Nell’immaginario comune, quando si pensa al morbo di Parkinson, ciò che riaffiora subito alla mente è il tremore alle mani. Non a caso, una delle conseguenze di questa malattia, è la morte dei neuroni dopaminergici. Questa, causa una deprivazione della dopamina, il neurotrasmettitore che consente il controllo dei movimenti. Ecco perché, uno studio dell’Istituto di biorobotica della Scuola superiore Sant’Anna di Pisa, dall’ospedale universitario di Würzburg in Germania e dall’Ateneo di Genova pubblicato su Brain Stimulation, ha individuato un segnale neurale specifico in grado di capire quando i pazienti affetti da Parkinson iniziano a camminare o si fermano. La scoperta, si è rivelata particolarmente importante. Questo perché, ad oggi, la terapia più efficace finalizzata a combattere i sintomi motori della patologia, in individui in stadio avanzato, è la Stimolazione Celebrale Profonda (Deep Brain Stimulation).

Questa tecnica, si basa sulle stimolazioni elettriche in determinate zone del cervello, e riesce ad eliminare alcuni sintomi, come il tremore delle mani a riposo. Esistono metodi per rendere la terapia più efficace e diminuire gli annessi effetti collaterali. Tuttavia, tutto ciò richiede una conoscenza approfondita del paziente. <<Come quando si fanno lunghi viaggi in macchina e per continuare a seguire la stessa radio dobbiamo cambiare di frequenza. Lo stesso avviene in un paziente di Parkinson: quando si mette a camminare, un certo ritmo nell’attività del suo cervello si sposta di frequenza. Questo accade proprio nelle aree in cui ha origine la malattia e in cui noi applichiamo la terapia>> Spiega Alberto Mazzoni, esperto della patologia e della Stimolazione Celebrale Profonda.

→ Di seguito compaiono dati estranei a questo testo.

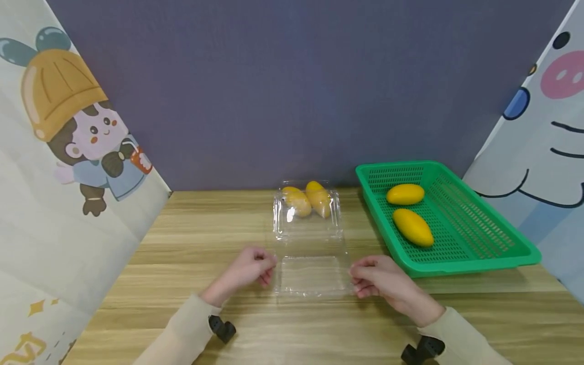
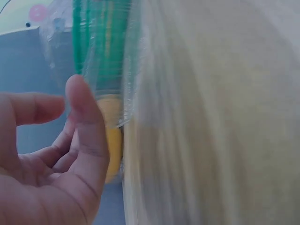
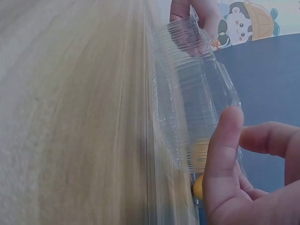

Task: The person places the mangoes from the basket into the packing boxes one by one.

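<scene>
A hinged clear plastic clamshell box (image 1: 307, 238) lies unfolded on the table. Two yellow mangoes, one on the left (image 1: 297, 202) and one on the right (image 1: 319, 198), sit in its far half. Thumb and index finger of my left hand (image 1: 252, 266) are at the left edge of the near half. On the opposite edge, my right hand (image 1: 376, 279) pinches the plastic between thumb and index finger. From the right wrist, the ribbed clear wall (image 3: 187, 89) stands tilted between both hands. The left wrist view shows the left hand's thumb (image 2: 86, 122) beside the plastic.
To the right stands a green perforated basket (image 1: 465, 268) with two more mangoes, an upper one (image 1: 405, 194) and a lower one (image 1: 412, 227). A dark panel (image 1: 292, 91) rises behind the wooden table (image 1: 205, 213). Cartoon-printed sheets flank both sides.
</scene>
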The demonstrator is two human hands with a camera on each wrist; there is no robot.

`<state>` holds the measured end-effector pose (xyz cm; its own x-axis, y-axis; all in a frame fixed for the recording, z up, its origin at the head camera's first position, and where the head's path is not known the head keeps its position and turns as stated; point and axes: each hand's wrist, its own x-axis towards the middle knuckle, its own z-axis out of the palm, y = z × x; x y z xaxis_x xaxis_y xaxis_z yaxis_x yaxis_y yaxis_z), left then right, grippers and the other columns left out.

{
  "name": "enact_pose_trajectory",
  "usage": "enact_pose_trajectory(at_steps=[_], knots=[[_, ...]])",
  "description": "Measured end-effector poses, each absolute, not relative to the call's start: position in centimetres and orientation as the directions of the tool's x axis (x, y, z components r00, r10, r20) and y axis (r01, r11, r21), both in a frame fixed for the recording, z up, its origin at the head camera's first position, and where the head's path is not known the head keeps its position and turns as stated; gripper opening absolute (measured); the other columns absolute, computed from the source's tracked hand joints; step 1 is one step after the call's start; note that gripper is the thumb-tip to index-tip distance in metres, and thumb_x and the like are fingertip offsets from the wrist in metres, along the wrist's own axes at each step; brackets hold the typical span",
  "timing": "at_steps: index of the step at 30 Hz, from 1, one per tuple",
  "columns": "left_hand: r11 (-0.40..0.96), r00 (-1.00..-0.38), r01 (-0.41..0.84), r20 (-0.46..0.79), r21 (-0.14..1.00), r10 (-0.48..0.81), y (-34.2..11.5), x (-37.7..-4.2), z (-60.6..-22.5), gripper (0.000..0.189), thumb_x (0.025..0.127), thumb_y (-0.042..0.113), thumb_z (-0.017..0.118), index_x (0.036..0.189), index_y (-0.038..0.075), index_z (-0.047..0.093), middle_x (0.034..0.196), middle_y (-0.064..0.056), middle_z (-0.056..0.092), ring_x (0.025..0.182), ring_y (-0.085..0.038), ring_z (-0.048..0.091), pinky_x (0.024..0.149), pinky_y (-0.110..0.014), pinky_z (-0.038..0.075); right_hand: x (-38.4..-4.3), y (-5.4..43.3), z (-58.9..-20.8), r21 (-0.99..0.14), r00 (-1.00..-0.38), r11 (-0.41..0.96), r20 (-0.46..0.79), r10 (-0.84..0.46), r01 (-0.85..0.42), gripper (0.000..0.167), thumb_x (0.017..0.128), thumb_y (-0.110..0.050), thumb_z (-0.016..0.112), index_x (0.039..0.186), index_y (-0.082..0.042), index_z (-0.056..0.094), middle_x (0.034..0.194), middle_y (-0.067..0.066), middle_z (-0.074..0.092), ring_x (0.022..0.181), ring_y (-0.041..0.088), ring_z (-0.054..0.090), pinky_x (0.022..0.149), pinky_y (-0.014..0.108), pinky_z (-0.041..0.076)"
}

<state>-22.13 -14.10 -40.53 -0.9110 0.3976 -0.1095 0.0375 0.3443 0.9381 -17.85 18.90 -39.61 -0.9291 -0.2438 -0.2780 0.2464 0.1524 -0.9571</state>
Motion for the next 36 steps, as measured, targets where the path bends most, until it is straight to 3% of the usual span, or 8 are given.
enact_pose_trajectory(at_steps=[10, 25, 36], knots=[[0.359, -0.919, 0.041, -0.106, 0.933, 0.379, -13.4, -20.8, -40.2, 0.027, 0.101, 0.015, 0.06, 0.088, -0.008, 0.065, 0.071, -0.008, 0.063, 0.058, -0.015, 0.061, 0.056, -0.035, 0.06, -17.4, 19.2, -39.5, -0.959, -0.94, 0.145, -0.269, -0.212, 0.242, 0.038, 0.098, -0.009, 0.063, 0.121, 0.019, 0.051, 0.089, 0.014, 0.063, 0.072, 0.018, 0.064, 0.067, 0.03, 0.062], [0.201, -0.888, -0.107, -0.184, 0.974, 0.422, -13.2, -20.4, -40.9, 0.024, 0.101, 0.012, 0.057, 0.088, -0.008, 0.059, 0.069, -0.005, 0.059, 0.056, -0.012, 0.056, 0.053, -0.022, 0.054, -17.2, 19.2, -39.2, -0.959, -0.936, 0.136, -0.273, -0.222, 0.247, 0.035, 0.098, -0.01, 0.064, 0.118, 0.017, 0.052, 0.087, 0.013, 0.064, 0.071, 0.018, 0.065, 0.067, 0.031, 0.062], [0.16, -0.91, -0.13, -0.181, 0.979, 0.372, -12.9, -20.1, -40.8, 0.021, 0.101, 0.01, 0.059, 0.096, -0.011, 0.059, 0.072, -0.005, 0.058, 0.057, -0.012, 0.057, 0.052, -0.021, 0.054, -16.7, 18.3, -37.8, -0.907, -0.964, 0.386, -0.232, -0.128, 0.167, 0.029, 0.097, -0.008, 0.065, 0.115, 0.015, 0.06, 0.085, 0.017, 0.066, 0.068, 0.023, 0.066, 0.062, 0.036, 0.063]])
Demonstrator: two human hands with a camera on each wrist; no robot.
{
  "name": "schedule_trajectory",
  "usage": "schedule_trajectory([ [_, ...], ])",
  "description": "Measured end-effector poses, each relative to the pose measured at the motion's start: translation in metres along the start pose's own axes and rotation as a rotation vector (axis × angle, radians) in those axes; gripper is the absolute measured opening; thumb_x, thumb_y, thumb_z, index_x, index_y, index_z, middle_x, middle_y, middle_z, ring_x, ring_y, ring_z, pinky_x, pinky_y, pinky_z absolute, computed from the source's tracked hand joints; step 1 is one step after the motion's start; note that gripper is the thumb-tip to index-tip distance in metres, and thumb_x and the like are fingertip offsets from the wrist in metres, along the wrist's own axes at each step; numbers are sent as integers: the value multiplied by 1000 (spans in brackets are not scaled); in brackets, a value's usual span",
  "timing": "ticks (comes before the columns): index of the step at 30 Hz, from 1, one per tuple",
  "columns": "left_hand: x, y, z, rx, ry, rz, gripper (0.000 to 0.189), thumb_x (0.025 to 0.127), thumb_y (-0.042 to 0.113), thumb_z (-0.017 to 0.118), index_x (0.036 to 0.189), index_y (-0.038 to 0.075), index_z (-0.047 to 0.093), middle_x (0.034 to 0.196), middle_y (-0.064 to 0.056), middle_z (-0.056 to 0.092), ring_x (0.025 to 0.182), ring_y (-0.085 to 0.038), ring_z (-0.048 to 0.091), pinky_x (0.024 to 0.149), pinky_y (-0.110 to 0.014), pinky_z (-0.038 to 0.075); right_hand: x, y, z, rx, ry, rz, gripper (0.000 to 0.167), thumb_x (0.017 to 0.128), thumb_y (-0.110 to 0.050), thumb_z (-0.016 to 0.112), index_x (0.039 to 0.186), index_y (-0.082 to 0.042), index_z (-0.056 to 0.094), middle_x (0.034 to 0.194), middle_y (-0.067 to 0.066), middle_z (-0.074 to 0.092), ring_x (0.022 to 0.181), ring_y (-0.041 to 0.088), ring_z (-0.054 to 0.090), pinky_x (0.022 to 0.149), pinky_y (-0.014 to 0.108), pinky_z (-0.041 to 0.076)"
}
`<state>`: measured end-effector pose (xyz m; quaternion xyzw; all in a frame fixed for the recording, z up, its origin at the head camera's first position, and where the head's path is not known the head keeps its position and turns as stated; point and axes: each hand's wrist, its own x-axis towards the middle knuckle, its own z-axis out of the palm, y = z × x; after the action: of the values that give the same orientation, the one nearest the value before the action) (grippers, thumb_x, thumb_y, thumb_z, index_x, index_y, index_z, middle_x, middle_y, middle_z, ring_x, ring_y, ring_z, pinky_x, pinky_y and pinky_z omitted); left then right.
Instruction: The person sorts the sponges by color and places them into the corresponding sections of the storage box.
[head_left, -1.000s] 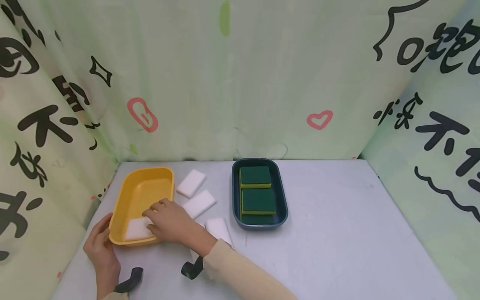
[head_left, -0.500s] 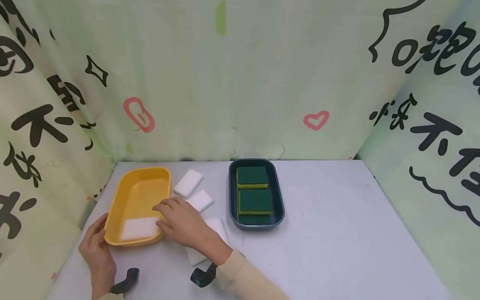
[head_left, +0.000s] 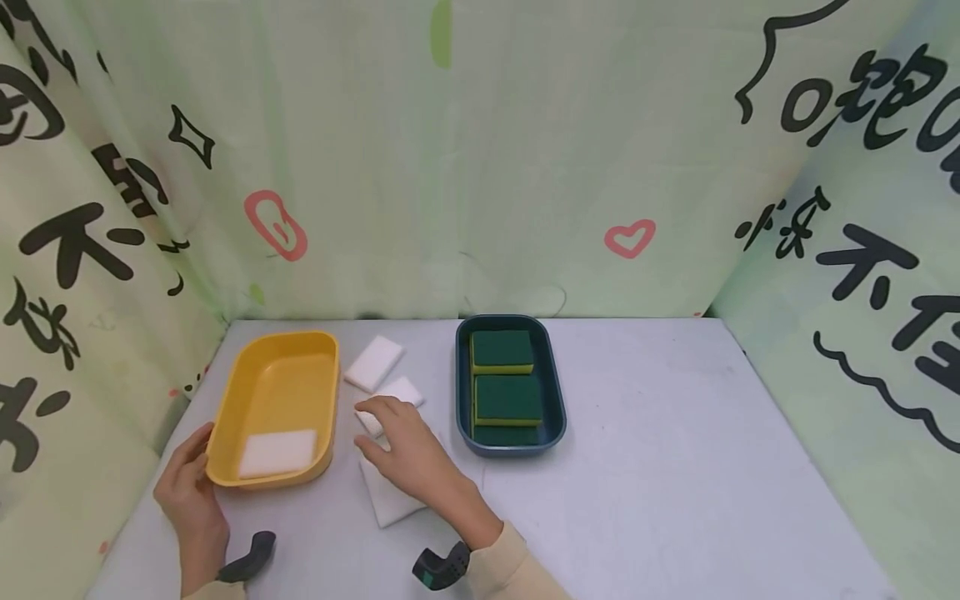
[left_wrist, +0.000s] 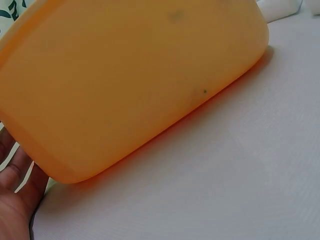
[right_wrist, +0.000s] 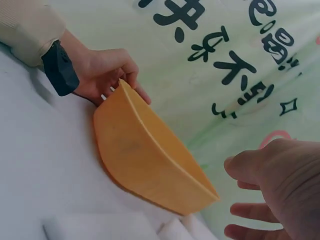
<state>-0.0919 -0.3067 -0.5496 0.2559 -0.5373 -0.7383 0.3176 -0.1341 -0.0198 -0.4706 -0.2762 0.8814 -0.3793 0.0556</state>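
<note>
In the head view, my left hand (head_left: 191, 504) holds the near-left corner of a yellow plastic tray (head_left: 288, 379). The right wrist view shows its thumb hooked over the tray's rim. One white sponge (head_left: 277, 454) lies flat at the tray's near end. My right hand (head_left: 420, 454) hovers right of the tray with fingers spread and nothing in them. Under and around it several white sponges lie on the table: one at the back (head_left: 375, 363), another (head_left: 405, 390) partly covered by the fingers, and more white pieces (head_left: 390, 500) below the palm, partly hidden.
A dark blue tray (head_left: 557, 408) stands to the right, with green-and-yellow scouring sponges (head_left: 502, 350) stacked in it. A pale table (head_left: 675, 467) spreads out beyond it, and a printed curtain (head_left: 525, 167) encloses the back and sides.
My right hand has let go of the white sponge in the yellow tray and moved right, over the loose sponges. The left hand stays at the tray's corner.
</note>
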Motion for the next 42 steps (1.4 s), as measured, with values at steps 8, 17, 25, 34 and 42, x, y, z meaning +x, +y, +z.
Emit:
schedule_trajectory([
  [8, 2, -2, 0, 16, 6, 7, 44, 101, 1, 38, 132, -5, 68, 121, 3, 75, 115, -11, 65, 91, -9, 55, -24, 18, 1, 88, 76, 89, 43, 105, -27, 61, 146, -14, 56, 152, 4, 56, 138, 26, 53, 115, 44, 49],
  [17, 2, 0, 0, 14, 6, 13, 43, 101, 1, 38, 132, -4, 69, 121, 3, 75, 113, -11, 65, 89, -8, 55, -45, 31, 9, 85, 165, 221, 44, 105, -27, 61, 145, -10, 57, 152, 12, 55, 145, 31, 47, 119, 55, 44],
  [25, 2, 0, 2, -30, -2, 10, 43, 100, -1, 38, 129, -5, 70, 116, 3, 76, 111, -12, 67, 89, -10, 56, -55, 35, 16, 32, 215, 320, 47, 102, -24, 66, 144, -4, 57, 150, 19, 56, 140, 40, 51, 114, 60, 47],
  [34, 1, 1, 2, 3, 12, 12, 43, 101, 1, 39, 129, -3, 71, 121, 1, 76, 113, -11, 66, 90, -9, 55, -59, 38, 21, -12, 229, 393, 62, 97, -25, 74, 146, 4, 50, 144, 27, 57, 134, 45, 52, 112, 60, 46],
  [42, 0, 1, 2, -39, 14, 11, 42, 100, -2, 39, 129, -7, 70, 115, 3, 77, 111, -12, 67, 89, -10, 57, -59, 38, 22, 13, 237, 405, 64, 93, -23, 78, 145, 4, 51, 141, 27, 59, 131, 44, 55, 108, 60, 49],
])
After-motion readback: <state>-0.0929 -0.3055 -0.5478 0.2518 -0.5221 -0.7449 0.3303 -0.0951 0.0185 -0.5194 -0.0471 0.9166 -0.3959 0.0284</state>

Speranze e sviluppi futuri

<<E’ una scoperta molto importante, sia perché il cervello di solito opera cambiando l’ampiezza dei suoi ritmi piuttosto che le sue frequenze, sia perché i ricercatori hanno sviluppato una nuova tecnica matematica, basata sulla teoria dell’informazione, che consente di individuare immediatamente questo cambio di frequenza: grazie a questo segnale, si potrà in futuro modulare la stimolazione cerebrale profonda per focalizzarla sui disturbi del Parkinson associati al cammino. Quello che vogliamo, è creare una terapia flessibile, in grado di capire lo stato e le necessità del paziente, e di adattarsi a queste>> Conclude Mazzoni. Dunque, la vera rivoluzione di questa scoperta, sta nel non far coincidere la persona con la malattia.

Nel momento in cui una data patologia ci colpisce, si tende a identificarsi con questa. La malattia s’impadronisce del corpo giorno dopo giorno. Man mano che il tempo scorre, i suoi segni si rendono sempre più evidenti. E con questi, emergono anche i limiti che ci vengono imposti. Accade dunque che ci si adatta. S’impara a convivere con quel disagio. Ci si spoglia della propria normalità, e ci si riveste con abiti nuovi. Tanto stretti, ma in qualche modo comunque adatti. Ciò che questa ricerca intende fare, è cucire su misura i vestiti della patologia. In modo che questi, assomiglino il più possibile a quel vestito che usiamo mettere con spensieratezza e serenità.